RSS’ Women’s Survey Results Align With Ideology But Why Hold It?
The survey must be seen as part of RSS’ mission to become a hegemonic force in Indian society.
Drishti Stree Adhyayan Prabodhan Kendra (DSAPK), a Pune-based think tank linked to the Rashtriya Swayamsevak Sangh, conducted a survey on ‘Status of Women in India’ that was recently released in New Delhi by RSS Sarsanghchalak Mohan Bhagwat and Union Finance Minister Nirmala Sitharaman.
According to reports, here are some details about the survey:
- 43,255 women above the age of 18 years across 465 districts in 29 states and five Union Territories were interviewed.
- The data was compiled between 2017 and 2018.
- Around 7,000 volunteers were involved in conducting the survey.
- A separate survey was conducted among 7,675 girls across 25 states.
Some of the findings included:
- “Married women had a high level of happiness, whereas lowest percentage was among those who had live-in relationships”.
- “Women are happy even in conflict zones”.
- “Two-thirds of divorced women and three-fifths of those separated or in live-in relationships are employed”.
- Women in spiritual organisations or those who have renounced the world, are happiest. The survey claims to have interviewed over 4,000 women in spiritual organisations across six religions.
The survey’s findings have been criticised by many women activists.
However, the main question here is why is the RSS conducting such a survey in the first place?
RSS Outreach Among Women
According to India Today journalist Uday Mahurkar, the Sangh’s aim is to rectify its image as a paternalistic organisation.

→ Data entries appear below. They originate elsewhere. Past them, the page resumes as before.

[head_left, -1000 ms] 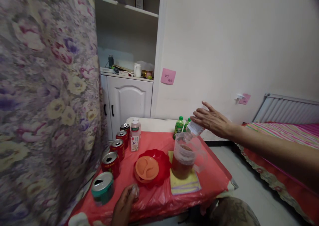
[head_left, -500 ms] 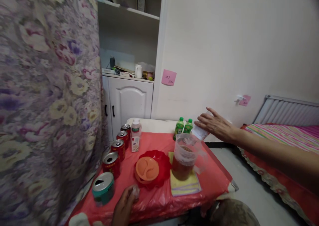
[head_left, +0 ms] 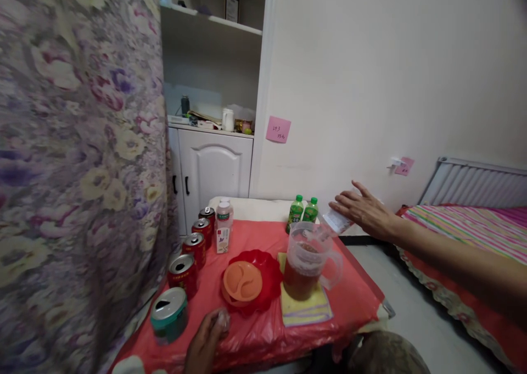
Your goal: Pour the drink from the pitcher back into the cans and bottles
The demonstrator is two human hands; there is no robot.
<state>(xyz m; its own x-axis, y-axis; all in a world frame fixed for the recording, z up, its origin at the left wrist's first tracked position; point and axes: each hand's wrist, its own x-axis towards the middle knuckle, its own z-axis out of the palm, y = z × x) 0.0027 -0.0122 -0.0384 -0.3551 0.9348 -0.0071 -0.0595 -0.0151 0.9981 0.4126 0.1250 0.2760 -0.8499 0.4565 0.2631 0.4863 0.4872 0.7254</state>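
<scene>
My right hand (head_left: 360, 212) is wrapped over a clear plastic bottle (head_left: 335, 223) with a pale label. The bottle is tilted down to the left, its lower end at the rim of a clear pitcher (head_left: 304, 261). Brown liquid fills the lower part of the pitcher, which stands on a folded yellow cloth (head_left: 302, 313). At the front edge of the table, my left hand (head_left: 208, 333) is closed around a small translucent thing (head_left: 223, 320), too blurred to name. Nearby, an orange divided dish (head_left: 242, 282) lies in a red scalloped plate (head_left: 272, 280).
Several red cans (head_left: 183, 272) and a teal can (head_left: 168, 314) line the table's left side. Behind them stand a small white carton (head_left: 223, 240) and a clear bottle (head_left: 224, 215). Two green bottles (head_left: 295, 213) stand behind the pitcher. A bed (head_left: 461, 258) is to the right.
My right hand has shifted a little right and down with the bottle. The pitcher's handle now shows more clearly. My left hand has stayed nearly still.
</scene>
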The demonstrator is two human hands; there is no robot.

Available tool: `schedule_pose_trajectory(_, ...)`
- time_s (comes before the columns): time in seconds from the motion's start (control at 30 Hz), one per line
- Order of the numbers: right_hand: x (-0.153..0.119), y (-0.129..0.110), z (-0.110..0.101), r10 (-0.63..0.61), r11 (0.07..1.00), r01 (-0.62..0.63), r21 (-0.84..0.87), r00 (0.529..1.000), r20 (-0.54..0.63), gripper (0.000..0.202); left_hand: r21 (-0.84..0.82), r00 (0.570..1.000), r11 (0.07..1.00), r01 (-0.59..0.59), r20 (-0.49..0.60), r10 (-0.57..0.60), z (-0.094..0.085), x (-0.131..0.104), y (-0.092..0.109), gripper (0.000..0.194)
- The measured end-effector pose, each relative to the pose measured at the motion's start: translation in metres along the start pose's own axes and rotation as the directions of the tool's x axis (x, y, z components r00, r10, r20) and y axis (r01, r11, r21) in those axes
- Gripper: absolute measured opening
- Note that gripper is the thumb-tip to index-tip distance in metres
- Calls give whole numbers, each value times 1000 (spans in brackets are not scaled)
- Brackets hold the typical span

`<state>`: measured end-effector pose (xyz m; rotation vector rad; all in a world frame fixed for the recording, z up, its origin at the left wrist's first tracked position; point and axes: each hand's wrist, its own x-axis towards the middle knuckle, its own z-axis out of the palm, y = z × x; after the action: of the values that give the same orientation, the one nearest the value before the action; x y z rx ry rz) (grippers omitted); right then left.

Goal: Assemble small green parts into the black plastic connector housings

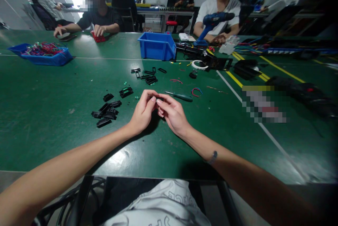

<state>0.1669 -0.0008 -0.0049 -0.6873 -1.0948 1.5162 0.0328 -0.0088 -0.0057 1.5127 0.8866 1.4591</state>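
My left hand (pixel 144 111) and my right hand (pixel 172 112) meet over the green table, thumbs and fingertips pinched together. Whatever is between them is small and mostly hidden by the fingers. Just beyond my right hand lies a screwdriver (pixel 182 96) with a dark green handle. Left of my left hand sits a black plastic frame (pixel 126 92) with green inside it. A loose pile of black plastic parts (pixel 107 112) lies nearer to me on that side. Farther out, several thin black frames (pixel 150 77) are scattered.
A blue bin (pixel 157 46) stands beyond the frames. At far left, a blue tray (pixel 59 58) holds coloured wires. A blue power drill (pixel 211 25) stands back right, near a white ring (pixel 199 65) and dark parts. A wire loop (pixel 196 92) lies right. Other people sit across the table.
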Motion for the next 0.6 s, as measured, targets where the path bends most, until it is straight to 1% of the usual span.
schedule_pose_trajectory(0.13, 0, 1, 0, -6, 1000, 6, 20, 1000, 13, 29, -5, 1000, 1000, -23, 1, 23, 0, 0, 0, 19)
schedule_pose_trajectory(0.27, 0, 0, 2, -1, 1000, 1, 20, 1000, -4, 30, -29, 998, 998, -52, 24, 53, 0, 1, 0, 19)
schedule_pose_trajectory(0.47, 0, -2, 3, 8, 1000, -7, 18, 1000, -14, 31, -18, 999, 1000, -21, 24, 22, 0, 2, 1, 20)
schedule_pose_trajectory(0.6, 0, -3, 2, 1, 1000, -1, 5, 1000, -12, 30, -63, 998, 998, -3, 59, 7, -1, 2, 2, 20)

However, the aim is much bigger.
The survey must be seen as part of the RSS’ mission to become a hegemonic force in Indian society and projecting Hindutva as an ideology that encompasses every section.
The Sangh already has affiliate organisations among students, workers, farmers, intellectuals, professionals etc. It even has separate outfits for outreach with women, religious minorities and tribals. Rashtriya Sevika Samiti is often described as the RSS women’s wing.
Established in 1936 by Laxmibai Kelkar (called Mousiji by followers), the Rashtriya Sevika Samiti is technically not the RSS’ women’s wing. RSS founder KB Hedgewar had advised Kelkar to form an independent organisation rather than a women’s division within the RSS. But the ideology of the two organisations is identical and like the RSS, the primary unit of the Samiti is also the shakha (local branch).
The main ideals of the Sevika Samiti are:
- Matrutva (Universal Motherhood)
- Kartrutva (Efficiency and Social Activism)
- Netrutva (Leadership)
What is clear is that in the RSS worldview, women are secondary to men in the process of nation-building and the foremost identity of a woman is that of motherhood. While the Sangh has become more open about women working, family responsibilities are seen as paramount.
Women are seen essentially as part of society and family and their individual identity comes much later.
Even DSAPK – the RSS think-tank which carried out the survey among women – has a similar view. According to its mission statement, “A woman has a four-fold role in this society. She plays a role as a mother, as the centre of her family, as a responsible member of the society and as a person herself”.
Some of the conclusions that the DSAPK has drawn from the survey stems from this worldview, particularly the claim that married women are happier than women who are divorced, single or in live-in relationships. Single women can be extremely happy if they renounce the world and devote themselves to spirituality.
However, reinforcing the RSS’ beliefs on women is only one part of what the survey seeks to achieve. The main aim is to collect data for the Sangh’s outreach among women.
Despite being just 11 years younger than RSS, the Rashtriya Sevika Samiti hasn’t expanded to the same extent in terms of reach.
The Samiti’s national executive almost entirely comprises comparatively older, urban middle class women from upper castes. Of course the RSS top rung is no different but the Sangh has successfully expanded itself beyond these sections.
The RSS now sees an opportunity to spread its political project among women to a much greater extent. Only a part of this project will be through the Samiti.
The main priority of the Sangh is to project itself as an hegemonic organisation that has roots in and has a plan for every section of Indian society.